DATA SECTION:
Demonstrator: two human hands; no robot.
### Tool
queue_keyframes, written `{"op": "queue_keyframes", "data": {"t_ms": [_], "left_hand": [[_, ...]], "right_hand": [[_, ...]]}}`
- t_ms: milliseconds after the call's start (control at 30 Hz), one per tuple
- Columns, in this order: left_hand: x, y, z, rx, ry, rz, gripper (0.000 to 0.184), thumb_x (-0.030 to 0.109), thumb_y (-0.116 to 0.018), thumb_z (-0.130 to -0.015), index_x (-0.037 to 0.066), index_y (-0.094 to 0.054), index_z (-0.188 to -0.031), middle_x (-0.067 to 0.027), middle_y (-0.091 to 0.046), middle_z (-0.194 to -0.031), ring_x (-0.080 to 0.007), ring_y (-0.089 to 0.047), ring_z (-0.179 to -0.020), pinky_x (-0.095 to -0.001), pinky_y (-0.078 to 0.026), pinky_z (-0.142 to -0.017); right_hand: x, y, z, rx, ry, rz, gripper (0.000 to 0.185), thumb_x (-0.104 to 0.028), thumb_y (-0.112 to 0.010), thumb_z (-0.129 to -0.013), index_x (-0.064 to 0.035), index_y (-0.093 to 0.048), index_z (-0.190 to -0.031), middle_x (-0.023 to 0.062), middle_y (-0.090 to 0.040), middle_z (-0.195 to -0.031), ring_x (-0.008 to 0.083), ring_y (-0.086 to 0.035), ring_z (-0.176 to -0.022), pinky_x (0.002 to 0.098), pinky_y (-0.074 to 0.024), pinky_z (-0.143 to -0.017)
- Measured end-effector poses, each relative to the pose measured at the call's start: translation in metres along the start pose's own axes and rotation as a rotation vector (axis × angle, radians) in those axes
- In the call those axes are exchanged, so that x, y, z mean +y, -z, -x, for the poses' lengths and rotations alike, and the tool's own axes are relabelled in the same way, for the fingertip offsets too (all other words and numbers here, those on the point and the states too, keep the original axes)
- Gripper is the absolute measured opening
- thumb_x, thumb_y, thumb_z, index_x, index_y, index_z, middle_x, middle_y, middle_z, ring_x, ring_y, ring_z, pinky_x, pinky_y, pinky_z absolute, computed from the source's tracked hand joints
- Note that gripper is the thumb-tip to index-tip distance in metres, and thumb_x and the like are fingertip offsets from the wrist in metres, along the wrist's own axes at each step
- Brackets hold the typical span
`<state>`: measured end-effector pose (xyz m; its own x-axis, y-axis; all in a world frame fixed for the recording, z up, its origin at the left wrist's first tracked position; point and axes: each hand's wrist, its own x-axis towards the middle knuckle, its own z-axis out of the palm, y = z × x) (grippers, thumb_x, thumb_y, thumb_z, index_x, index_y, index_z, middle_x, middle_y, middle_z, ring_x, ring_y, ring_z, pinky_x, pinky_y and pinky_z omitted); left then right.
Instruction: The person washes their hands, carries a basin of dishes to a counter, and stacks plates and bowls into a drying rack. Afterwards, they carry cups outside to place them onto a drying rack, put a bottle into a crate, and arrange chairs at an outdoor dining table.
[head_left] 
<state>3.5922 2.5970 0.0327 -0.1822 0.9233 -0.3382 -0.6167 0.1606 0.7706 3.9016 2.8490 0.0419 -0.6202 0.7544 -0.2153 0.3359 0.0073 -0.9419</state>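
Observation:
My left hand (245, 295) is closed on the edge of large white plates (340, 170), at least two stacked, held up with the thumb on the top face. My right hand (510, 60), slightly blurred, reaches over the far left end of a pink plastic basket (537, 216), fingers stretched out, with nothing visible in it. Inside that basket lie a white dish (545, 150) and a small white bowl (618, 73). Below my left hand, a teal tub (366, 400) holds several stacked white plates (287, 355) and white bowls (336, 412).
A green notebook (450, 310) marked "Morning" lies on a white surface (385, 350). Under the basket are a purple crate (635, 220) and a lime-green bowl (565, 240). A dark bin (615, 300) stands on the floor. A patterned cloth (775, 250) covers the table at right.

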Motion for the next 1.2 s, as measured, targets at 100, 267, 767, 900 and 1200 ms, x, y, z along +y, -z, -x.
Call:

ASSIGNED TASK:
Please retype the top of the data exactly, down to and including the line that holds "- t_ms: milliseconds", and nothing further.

RESULT OF THIS TASK:
Demonstrator: two human hands; no robot.
### Tool
queue_keyframes, written `{"op": "queue_keyframes", "data": {"t_ms": [_], "left_hand": [[_, ...]], "right_hand": [[_, ...]]}}`
- t_ms: milliseconds after the call's start (control at 30 Hz), one per tuple

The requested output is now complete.